↓↓↓

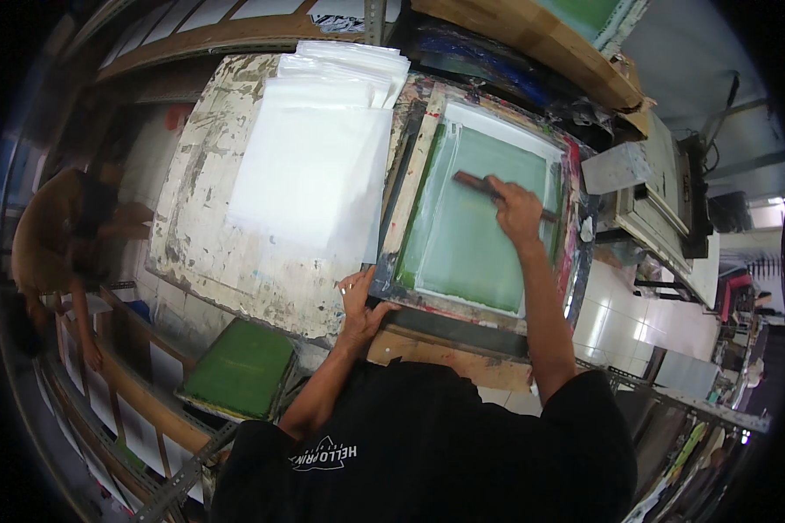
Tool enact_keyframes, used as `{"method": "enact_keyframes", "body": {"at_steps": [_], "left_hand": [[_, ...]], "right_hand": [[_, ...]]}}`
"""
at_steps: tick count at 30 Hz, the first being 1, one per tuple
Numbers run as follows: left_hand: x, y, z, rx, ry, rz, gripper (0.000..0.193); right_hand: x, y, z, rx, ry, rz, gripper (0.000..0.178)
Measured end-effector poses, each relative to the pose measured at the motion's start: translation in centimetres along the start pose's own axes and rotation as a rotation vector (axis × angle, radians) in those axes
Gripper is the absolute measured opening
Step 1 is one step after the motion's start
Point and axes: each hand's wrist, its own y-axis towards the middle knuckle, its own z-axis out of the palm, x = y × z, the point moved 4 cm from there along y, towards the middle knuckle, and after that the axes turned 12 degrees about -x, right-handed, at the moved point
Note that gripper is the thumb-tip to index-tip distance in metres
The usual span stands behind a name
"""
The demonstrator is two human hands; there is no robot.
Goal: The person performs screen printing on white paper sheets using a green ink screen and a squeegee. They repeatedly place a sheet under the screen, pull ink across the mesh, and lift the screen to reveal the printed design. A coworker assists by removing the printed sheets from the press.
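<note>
My right hand [520, 212] is closed around a squeegee [475, 182] with a dark reddish-brown handle, which lies across the upper part of a screen printing frame [417, 179]. Pale green mesh [471, 235] fills the frame, with darker green along its left and lower edges. At the frame's lower left corner rests my left hand [361, 301], its thumb and fingers apart and a ring on one finger. Left of the frame, a stack of white sheets [314, 166] lies fanned out at its far end.
The sheets lie on a worn, paint-chipped board [192, 209]. Below it sits a green screen [240, 366]. Another person [61, 227] bends over wooden racks [122, 383] at the far left. A translucent plastic container [617, 167] stands right of the frame; cardboard [541, 44] lies behind it.
</note>
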Motion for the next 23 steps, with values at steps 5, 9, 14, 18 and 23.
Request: {"method": "enact_keyframes", "body": {"at_steps": [5,9,14,18,23], "left_hand": [[-1.2,0.8,-0.5,-0.076,-0.067,0.002,0.086],[-3.1,2.2,-0.8,-0.12,-0.104,-0.014,0.083],[-8.9,7.5,-1.2,-0.274,-0.291,-0.088,0.08],[-10.1,14.2,2.2,-0.69,-0.667,0.092,0.058],[-2.9,21.6,11.7,-0.349,-0.49,-0.159,0.061]], "right_hand": [[8.9,-6.1,-7.0,0.118,0.032,0.075,0.052],[14.9,-6.7,-13.4,0.207,0.034,0.145,0.056],[15.3,-1.5,-18.5,-0.037,-0.06,-0.055,0.07],[12.5,7.8,-22.6,-0.127,0.012,-0.121,0.067],[10.3,17.7,-25.3,-0.039,-0.004,0.048,0.059]]}}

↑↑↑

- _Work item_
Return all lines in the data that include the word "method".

- _Reply_
Tool enact_keyframes, used as `{"method": "enact_keyframes", "body": {"at_steps": [_], "left_hand": [[_, ...]], "right_hand": [[_, ...]]}}`
Request: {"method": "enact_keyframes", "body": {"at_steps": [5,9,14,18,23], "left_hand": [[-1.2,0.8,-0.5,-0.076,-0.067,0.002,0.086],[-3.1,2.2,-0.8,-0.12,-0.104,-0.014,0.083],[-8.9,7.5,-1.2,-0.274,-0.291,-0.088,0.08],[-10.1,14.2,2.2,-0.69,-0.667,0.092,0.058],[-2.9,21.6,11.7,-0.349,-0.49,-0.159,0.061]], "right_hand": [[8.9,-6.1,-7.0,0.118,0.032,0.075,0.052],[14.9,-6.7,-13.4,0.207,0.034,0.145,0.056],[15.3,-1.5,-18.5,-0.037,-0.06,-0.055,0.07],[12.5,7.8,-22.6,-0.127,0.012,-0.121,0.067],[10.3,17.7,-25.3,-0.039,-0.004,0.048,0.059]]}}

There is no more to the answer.